Made up stories to keep warm countless nights, wasted lives slinking into other skin, 
All grown men, turns out, are really, still just boys dreaming of being a race car driver. 
We look for ways to distract ourselves from these cold grey days, walling ourselves in 
Frozen lakes of silenced quarantined promise, praying this spring thaw will revive her. 

9.4.20 - letters without addresses #1

Hey there, Psyche.
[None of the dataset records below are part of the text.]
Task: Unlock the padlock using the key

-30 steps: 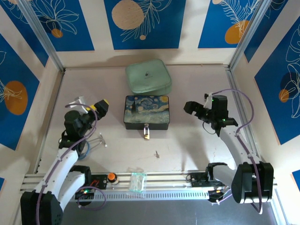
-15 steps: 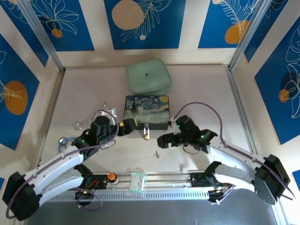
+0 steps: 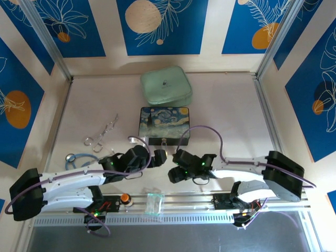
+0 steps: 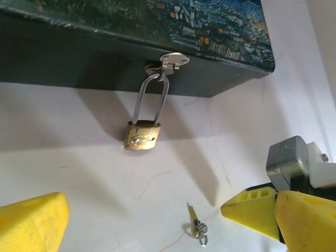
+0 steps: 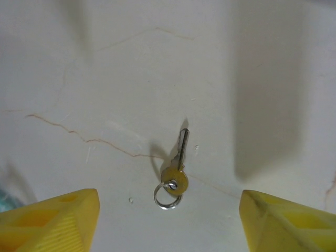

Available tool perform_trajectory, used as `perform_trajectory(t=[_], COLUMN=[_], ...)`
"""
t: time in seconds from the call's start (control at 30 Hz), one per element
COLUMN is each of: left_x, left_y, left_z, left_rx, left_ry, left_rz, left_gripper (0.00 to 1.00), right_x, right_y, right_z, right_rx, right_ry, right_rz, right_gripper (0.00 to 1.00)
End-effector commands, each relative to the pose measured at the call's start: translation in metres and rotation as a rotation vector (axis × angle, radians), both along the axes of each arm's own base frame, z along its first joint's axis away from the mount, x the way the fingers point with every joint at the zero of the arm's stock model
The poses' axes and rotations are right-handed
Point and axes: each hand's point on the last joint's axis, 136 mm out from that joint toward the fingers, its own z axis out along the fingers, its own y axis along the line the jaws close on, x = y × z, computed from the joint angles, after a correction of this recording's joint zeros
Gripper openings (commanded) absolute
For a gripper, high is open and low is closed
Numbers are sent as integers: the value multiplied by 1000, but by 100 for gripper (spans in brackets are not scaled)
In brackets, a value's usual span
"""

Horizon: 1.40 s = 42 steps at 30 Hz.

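Note:
The small brass padlock [image 4: 142,135] hangs by its silvery shackle from the latch [image 4: 167,62] on the front of the starry-night box [image 3: 164,125], its body resting on the table. My left gripper [image 4: 144,220] is open just in front of the padlock, its yellow fingers [image 4: 31,223] wide apart with nothing between them. The key [image 5: 178,163], with a small ring on it, lies flat on the table. My right gripper [image 5: 168,226] hovers over the key, open, one yellow finger [image 5: 52,220] on either side and neither touching it. The key [image 4: 195,224] also lies near my left gripper's right finger.
A mint-green case [image 3: 166,85] sits behind the box. A silvery looped wire piece [image 3: 100,134] and a blue ring [image 3: 71,156] lie at the left. A small clear bag [image 3: 154,202] and an orange button [image 3: 125,198] are on the front rail. Both arms crowd the middle front.
Both arms have swung in from the sides to the space in front of the box. The right gripper has come down over the key and its jaws have narrowed somewhat.

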Motion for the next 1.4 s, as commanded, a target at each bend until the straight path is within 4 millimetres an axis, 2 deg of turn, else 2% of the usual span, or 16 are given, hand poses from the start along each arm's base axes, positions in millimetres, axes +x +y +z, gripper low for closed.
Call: perform_trajectory(t=[0.0,0.1,0.23,0.4,0.57,0.7,0.8,0.83,0.87,0.97,1.1,1.2,1.27,1.37], left_x=[6,3,0,0,4,6,6,6,6,6,6,9,11,11], left_y=[20,34,50,51,55,56,57,59,62,66,53,35,22,2], left_z=[11,10,8,4,2,5,5,5,3,2,7,15,23,37], left_rx=[-8,-59,-46,-77,-100,-138,-135,-131,-122,-103,-129,-148,-173,-253], left_ry=[-28,-40,-41,-34,-37,-53,-53,-49,-41,-39,-49,-82,-122,-173], left_rz=[117,159,192,207,257,274,276,286,302,316,271,204,152,80], left_gripper=[99,99,98,97,97,97,96,97,97,98,92,85,77,59], right_x=[9,8,11,8,4,-5,-8,-10,-12,-16,-11,-7,-3,6], right_y=[6,4,-3,3,-4,-6,-5,-3,-2,-2,-8,-4,1,4], right_z=[6,3,-8,-12,-22,-32,-34,-36,-38,-44,-41,-32,-22,3], right_rx=[-29,-84,-151,-203,-282,-277,-278,-273,-262,-238,-178,-32,79,231], right_ry=[-59,-77,-78,-105,-97,-82,-72,-55,-39,-8,29,70,96,96], right_rz=[-60,-61,-89,-66,-79,-81,-72,-70,-71,-84,-109,-109,-100,-64], right_gripper=[64,58,55,48,36,29,19,10,6,0,0,0,0,0])
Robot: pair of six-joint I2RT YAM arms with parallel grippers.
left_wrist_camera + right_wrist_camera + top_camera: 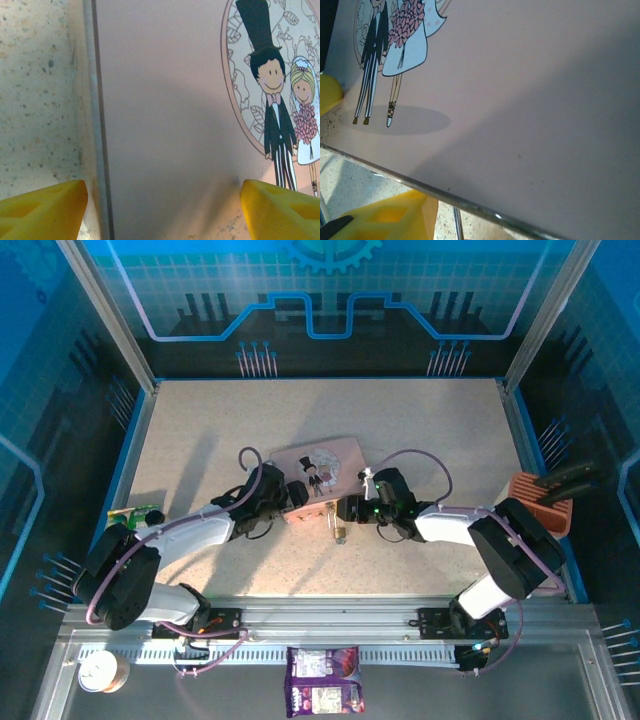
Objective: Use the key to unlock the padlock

Damn, I know it’s been forever 
Decades passed in silence, then only a shitty letter 
Though they say an asshole never really recovers 
This ass hopes you found far better friends and lovers  
Whisky brown hair, brilliant smile, the fairest blue eyes 
Sharper and brighter than all the stars in Southern skies 
Just one second, this ain't one of them pining love songs 
More a long-waiting tattered lists of souls I’ve done wrong 
One bad night, drunkenly convinced I’d been strung along 
I became another toxic creep, another entitled hard-on
Flashes of trembling hands, tears took up shop in my head  
But I blacked out enough to not remember what all I said
 When really you needed a best friend, not a jealous loser 
Instead, I walked away, wanting only to not exist to you 
It’s been years since then, paid in therapy reckonings
Took a while to learn, romance starts by looking within  
But still, what’s worse, digging up the past or living lies 
What hurts, late-offered amends or broken goodbyes 
For a victim, how long makes it too late to apologize? 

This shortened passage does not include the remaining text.